Association analyses were performed under an additive model using family-based case-pseudocontrol (CPC) analysis [18], in which each affected offspring is matched to 1–3 pseudocontrols that derive from the remaining possible genotypes of the parental mating. ORs, 95% confidence intervals (CIs) and P values are calculated using conditional logistic regression (CLOGIT) models employing a robust sandwich estimator of variance and a Wald χ2 test statistic to control for clustering of trios within pedigrees. CPC was implemented in Stata (version 8.0; http://www.stata.com/). Combined P values using the Fisher trend test were calculated using MetaP (http://people.genome.duke.edu/∼dg48/metap.php) [19].

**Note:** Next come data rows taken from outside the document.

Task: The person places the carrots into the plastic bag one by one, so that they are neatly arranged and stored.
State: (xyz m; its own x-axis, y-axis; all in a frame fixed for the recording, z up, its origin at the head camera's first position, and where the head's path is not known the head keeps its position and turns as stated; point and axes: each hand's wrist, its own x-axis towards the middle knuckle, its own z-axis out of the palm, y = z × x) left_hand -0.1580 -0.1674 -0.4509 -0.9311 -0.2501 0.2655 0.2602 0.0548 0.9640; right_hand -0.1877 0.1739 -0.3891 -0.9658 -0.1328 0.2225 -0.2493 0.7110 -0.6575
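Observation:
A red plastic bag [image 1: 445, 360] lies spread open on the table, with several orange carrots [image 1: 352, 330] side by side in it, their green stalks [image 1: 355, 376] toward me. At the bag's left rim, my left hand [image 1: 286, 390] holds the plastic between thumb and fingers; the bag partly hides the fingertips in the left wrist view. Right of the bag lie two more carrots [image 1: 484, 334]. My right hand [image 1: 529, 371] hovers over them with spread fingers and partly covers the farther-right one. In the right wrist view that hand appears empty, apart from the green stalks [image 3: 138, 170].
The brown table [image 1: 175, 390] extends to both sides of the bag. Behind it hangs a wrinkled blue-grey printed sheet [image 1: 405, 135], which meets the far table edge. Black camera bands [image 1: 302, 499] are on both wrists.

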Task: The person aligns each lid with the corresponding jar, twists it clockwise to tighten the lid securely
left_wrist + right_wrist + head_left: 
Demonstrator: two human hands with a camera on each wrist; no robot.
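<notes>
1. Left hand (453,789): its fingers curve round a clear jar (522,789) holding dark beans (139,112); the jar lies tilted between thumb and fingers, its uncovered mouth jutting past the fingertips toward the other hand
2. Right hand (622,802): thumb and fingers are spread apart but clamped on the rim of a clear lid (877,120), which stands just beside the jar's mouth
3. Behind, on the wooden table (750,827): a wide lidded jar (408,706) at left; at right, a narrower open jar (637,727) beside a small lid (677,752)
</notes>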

Haplotype analysis was performed in TRANSMIT (http://www-gene.cimr.cam.ac.uk/clayton/software/transmit.txt) [20], a generalization of the transmission disequilibrium test that investigates transmission of multilocus genotypes when phase is unknown and parental genotypes are missing. Association analyses were performed for all significantly associated 6q27 SNPs with χ2 statistics, corresponding P values (global and 1 degree of freedom), and haplotype frequencies computed for all possible 2-, 3-, and 4-SNP haplotypes. The robust estimate of the variance of the score factor implemented in the ro flag option was utilized to allow for multiple affected siblings within a family in the presence of linkage.

Resequencing

Resequencing of all 11 exons of DLL1, along with ∼100 bp of intron-exon boundaries, intron 1, 1 kb upstream, and 1 kb downstream was performed for 20 affected and 2 unaffected individuals from El-Rugab (1 case per family) with use of genomic DNA. CNSs (see above) upstream of DLL1 were resequenced and analyzed using PreGap and Gap4 in Staden (http://staden.sourceforge.net/overview.html) [21].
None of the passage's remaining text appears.